▸ **PROBLEM TO WORK ON**: From the entries below, transcribe exactly the lines between the line holding "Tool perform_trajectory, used" and the line holding "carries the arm", inclusive; skip all other lines.

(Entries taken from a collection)
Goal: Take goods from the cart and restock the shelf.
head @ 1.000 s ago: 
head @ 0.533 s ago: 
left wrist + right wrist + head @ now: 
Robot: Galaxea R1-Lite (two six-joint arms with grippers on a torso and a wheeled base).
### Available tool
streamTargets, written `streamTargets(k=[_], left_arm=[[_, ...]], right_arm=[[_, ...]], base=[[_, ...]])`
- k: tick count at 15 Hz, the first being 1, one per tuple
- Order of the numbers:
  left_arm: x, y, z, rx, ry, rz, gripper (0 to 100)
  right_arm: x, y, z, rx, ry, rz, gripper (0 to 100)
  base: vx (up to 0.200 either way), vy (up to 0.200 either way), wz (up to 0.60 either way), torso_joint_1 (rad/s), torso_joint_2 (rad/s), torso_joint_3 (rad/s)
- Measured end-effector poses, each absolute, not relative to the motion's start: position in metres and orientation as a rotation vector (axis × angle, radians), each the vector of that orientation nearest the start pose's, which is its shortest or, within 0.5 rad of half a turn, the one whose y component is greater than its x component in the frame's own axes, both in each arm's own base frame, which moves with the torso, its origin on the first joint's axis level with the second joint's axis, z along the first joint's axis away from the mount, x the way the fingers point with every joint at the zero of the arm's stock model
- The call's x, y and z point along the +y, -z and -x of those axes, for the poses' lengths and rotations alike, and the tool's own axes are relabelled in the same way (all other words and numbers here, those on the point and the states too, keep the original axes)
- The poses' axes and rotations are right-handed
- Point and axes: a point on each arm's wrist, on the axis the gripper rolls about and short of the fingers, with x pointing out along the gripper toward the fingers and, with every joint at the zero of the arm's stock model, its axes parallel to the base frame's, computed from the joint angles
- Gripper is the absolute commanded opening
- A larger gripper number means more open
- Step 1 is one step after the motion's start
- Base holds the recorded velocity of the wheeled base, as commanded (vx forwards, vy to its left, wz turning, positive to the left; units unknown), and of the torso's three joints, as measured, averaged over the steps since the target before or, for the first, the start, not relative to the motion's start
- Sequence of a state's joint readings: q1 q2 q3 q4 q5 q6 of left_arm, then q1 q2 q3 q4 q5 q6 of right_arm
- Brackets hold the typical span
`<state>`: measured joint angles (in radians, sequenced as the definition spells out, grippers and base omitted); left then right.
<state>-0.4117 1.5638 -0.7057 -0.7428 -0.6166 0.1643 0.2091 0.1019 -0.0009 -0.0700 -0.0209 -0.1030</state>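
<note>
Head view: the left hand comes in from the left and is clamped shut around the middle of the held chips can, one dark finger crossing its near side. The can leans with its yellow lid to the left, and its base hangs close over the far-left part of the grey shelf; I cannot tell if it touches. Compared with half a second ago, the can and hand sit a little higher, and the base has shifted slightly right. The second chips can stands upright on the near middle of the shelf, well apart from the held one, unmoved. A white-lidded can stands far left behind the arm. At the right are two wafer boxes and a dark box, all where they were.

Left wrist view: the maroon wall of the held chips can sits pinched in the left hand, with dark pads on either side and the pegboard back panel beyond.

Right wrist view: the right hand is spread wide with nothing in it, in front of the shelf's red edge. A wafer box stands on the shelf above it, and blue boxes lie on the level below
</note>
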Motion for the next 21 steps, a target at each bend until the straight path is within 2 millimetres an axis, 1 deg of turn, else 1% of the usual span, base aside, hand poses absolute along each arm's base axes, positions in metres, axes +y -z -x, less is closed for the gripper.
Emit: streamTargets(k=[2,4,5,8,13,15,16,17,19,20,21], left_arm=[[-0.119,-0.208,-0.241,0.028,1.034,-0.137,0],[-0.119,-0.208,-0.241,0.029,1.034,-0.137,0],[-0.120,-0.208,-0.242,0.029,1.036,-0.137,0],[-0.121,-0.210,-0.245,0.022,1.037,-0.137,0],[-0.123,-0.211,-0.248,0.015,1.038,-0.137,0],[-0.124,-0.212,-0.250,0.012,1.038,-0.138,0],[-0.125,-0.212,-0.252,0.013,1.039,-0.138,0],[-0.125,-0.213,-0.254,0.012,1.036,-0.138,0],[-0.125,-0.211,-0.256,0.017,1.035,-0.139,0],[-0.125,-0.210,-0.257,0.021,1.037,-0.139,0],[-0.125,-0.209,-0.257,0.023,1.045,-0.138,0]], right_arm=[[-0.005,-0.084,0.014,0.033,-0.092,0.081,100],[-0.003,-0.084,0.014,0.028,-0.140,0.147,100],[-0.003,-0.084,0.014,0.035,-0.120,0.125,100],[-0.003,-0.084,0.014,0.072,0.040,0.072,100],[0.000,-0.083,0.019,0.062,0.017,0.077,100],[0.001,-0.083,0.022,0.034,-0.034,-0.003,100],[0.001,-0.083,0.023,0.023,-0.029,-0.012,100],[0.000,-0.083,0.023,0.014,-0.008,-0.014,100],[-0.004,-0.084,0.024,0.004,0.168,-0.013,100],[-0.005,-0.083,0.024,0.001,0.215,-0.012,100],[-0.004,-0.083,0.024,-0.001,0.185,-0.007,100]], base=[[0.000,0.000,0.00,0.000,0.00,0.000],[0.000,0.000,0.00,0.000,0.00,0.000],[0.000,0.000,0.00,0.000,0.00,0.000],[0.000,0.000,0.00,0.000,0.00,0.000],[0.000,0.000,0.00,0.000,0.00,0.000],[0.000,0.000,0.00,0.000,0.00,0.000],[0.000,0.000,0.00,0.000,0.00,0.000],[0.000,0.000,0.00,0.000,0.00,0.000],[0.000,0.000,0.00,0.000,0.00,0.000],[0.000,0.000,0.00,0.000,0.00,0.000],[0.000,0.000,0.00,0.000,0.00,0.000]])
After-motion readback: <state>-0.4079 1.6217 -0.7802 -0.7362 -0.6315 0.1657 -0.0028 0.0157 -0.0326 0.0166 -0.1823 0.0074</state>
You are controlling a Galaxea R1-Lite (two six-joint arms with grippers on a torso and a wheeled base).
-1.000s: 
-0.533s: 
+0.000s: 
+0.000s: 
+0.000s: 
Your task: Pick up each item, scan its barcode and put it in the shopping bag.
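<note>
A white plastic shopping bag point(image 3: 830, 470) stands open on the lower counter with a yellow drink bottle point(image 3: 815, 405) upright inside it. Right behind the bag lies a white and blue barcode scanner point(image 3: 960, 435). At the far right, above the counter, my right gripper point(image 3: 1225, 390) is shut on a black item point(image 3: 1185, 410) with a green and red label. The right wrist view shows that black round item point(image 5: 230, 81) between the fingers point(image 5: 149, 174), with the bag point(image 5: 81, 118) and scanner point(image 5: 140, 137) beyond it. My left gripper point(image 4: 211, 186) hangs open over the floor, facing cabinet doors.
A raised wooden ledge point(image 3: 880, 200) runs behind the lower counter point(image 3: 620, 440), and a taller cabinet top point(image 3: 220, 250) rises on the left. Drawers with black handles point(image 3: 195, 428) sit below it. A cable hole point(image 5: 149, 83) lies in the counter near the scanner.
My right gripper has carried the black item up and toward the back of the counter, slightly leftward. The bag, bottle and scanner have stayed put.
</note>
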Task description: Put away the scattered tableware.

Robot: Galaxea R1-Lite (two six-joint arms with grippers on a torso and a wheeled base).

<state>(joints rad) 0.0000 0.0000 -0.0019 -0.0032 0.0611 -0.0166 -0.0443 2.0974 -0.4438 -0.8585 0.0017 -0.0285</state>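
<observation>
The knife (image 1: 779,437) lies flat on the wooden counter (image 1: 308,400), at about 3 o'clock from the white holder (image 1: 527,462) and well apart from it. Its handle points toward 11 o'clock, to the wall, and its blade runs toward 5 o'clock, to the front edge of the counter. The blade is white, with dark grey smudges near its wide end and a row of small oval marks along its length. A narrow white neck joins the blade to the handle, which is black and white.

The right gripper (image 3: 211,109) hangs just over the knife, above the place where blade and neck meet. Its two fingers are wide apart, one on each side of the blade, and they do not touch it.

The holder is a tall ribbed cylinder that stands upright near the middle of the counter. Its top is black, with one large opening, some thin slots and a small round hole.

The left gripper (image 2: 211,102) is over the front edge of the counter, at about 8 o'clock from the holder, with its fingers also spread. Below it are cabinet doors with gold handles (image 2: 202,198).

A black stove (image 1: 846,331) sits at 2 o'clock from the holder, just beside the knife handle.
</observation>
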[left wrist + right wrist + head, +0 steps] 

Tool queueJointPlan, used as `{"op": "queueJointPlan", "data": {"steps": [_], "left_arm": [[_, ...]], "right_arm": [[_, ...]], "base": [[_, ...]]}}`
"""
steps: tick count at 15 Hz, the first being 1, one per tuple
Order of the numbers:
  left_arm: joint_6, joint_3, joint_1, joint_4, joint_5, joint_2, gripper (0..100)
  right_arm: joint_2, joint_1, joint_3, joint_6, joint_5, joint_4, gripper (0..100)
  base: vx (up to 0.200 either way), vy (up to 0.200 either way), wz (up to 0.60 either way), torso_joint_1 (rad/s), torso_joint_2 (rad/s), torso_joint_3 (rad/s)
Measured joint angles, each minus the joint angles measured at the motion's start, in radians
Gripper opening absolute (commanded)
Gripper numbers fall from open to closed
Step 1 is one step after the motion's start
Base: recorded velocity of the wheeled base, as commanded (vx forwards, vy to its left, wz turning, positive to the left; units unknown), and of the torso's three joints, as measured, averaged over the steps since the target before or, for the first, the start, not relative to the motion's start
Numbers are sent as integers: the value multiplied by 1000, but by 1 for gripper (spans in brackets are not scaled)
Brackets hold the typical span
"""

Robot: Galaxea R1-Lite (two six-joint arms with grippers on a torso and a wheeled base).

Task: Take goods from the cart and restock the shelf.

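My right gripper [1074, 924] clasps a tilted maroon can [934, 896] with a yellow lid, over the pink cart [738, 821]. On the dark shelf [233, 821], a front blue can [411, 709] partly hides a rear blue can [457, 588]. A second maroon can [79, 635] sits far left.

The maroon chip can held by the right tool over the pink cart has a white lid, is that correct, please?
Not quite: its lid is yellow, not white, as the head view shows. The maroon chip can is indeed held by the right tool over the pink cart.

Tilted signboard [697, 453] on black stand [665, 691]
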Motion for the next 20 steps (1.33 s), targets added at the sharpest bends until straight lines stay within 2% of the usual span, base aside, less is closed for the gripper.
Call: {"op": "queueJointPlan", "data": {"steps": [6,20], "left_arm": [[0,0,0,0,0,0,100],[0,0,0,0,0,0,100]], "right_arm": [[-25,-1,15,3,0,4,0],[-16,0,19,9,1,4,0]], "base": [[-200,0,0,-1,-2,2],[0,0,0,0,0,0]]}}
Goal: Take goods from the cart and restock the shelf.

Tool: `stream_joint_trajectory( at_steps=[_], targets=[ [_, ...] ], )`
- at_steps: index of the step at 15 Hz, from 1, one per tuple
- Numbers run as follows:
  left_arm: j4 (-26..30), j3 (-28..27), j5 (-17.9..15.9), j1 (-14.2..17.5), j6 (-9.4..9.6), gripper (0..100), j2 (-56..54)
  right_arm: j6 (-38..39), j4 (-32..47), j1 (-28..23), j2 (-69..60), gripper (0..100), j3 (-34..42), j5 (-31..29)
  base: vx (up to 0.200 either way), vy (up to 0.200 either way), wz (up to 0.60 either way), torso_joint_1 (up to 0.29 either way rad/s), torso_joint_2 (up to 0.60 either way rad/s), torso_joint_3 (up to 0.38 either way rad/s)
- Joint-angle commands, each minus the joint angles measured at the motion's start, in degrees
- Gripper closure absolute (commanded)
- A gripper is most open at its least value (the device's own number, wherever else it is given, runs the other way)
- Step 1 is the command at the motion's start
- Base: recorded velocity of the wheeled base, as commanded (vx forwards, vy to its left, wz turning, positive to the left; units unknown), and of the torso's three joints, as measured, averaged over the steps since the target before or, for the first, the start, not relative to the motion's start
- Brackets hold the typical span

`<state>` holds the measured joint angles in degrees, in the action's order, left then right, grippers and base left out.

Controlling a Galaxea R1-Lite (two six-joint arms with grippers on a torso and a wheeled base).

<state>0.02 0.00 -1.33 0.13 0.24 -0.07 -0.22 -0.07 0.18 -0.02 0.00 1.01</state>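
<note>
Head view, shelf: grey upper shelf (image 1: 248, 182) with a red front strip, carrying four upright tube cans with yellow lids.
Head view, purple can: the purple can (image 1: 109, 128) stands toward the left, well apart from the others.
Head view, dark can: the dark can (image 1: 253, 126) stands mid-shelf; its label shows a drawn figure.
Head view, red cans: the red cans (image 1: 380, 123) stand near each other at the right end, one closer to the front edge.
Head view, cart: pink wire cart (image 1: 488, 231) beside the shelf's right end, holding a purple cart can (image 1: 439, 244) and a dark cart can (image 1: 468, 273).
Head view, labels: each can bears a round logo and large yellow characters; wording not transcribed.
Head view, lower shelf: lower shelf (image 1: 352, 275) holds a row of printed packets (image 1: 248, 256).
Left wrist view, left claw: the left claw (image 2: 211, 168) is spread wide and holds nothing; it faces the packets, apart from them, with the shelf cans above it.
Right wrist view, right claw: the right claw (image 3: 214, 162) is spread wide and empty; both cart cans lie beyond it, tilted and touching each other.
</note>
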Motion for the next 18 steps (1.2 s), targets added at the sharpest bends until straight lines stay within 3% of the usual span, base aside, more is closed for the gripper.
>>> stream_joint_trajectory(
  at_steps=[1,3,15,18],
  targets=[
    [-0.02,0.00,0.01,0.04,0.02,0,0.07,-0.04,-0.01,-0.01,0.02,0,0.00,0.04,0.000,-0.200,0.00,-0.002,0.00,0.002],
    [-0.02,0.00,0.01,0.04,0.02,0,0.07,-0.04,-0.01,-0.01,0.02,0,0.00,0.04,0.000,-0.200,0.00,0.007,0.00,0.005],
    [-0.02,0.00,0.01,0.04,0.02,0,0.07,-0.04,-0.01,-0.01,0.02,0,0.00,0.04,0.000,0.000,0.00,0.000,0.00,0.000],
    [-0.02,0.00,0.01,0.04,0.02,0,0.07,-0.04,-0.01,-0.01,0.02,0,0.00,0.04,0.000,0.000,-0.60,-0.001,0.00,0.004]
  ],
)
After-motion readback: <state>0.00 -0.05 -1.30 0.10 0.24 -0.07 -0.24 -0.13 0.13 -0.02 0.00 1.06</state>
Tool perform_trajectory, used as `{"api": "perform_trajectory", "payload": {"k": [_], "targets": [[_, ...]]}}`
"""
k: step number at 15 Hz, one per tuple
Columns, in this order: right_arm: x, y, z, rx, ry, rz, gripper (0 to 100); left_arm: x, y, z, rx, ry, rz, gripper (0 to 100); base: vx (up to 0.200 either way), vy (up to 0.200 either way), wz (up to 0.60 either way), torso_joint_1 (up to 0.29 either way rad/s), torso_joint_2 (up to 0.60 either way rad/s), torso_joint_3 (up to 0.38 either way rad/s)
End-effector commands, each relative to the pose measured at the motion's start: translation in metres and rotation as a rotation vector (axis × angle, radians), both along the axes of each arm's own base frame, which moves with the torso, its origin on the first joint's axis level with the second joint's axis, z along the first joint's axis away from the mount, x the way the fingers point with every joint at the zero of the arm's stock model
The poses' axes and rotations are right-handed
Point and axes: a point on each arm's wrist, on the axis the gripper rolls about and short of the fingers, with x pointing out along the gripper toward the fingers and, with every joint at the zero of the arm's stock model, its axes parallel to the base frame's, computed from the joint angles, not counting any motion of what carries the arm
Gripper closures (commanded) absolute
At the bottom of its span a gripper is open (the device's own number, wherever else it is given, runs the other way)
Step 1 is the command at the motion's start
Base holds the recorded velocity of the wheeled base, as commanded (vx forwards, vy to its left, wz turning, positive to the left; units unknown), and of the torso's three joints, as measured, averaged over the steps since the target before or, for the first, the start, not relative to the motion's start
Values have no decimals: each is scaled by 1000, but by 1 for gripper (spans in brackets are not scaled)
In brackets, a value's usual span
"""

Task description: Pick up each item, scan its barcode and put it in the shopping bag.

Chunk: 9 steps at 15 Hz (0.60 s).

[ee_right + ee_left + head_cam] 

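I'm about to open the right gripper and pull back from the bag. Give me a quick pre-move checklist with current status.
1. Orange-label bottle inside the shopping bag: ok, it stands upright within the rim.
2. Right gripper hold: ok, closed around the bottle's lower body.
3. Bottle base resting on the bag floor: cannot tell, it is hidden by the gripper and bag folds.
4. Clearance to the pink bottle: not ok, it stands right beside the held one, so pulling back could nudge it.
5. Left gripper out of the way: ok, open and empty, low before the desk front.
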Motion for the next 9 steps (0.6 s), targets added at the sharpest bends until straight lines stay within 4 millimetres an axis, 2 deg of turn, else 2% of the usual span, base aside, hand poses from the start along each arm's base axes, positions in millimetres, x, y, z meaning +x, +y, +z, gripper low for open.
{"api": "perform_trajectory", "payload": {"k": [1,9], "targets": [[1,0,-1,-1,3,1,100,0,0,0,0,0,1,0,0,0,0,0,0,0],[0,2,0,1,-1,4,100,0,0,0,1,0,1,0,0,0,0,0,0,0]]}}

▸ **WRITTEN RESPONSE**:
Tool perform_trajectory, used as `{"api": "perform_trajectory", "payload": {"k": [_], "targets": [[_, ...]]}}`
"""
k: step number at 15 Hz, one per tuple
Columns, in this order: right_arm: x, y, z, rx, ry, rz, gripper (0 to 100); left_arm: x, y, z, rx, ry, rz, gripper (0 to 100); base: vx (up to 0.200 either way), vy (up to 0.200 either way), wz (up to 0.60 either way), torso_joint_1 (up to 0.29 either way rad/s), torso_joint_2 (up to 0.60 either way rad/s), torso_joint_3 (up to 0.38 either way rad/s)
End-effector commands, each relative to the pose measured at the motion's start: translation in metres and rotation as a rotation vector (axis × angle, radians), both along the axes of each arm's own base frame, which moves with the torso, its origin on the first joint's axis level with the second joint's axis, z along the first joint's axis away from the mount, x the way the fingers point with every joint at the zero of the arm's stock model
The poses' axes and rotations are right-handed
Point and axes: a point on each arm's wrist, on the axis the gripper rolls about and short of the fingers, with x pointing out along the gripper toward the fingers and, with every joint at the zero of the arm's stock model, its axes parallel to the base frame's, computed from the joint angles, not counting any motion of what carries the arm

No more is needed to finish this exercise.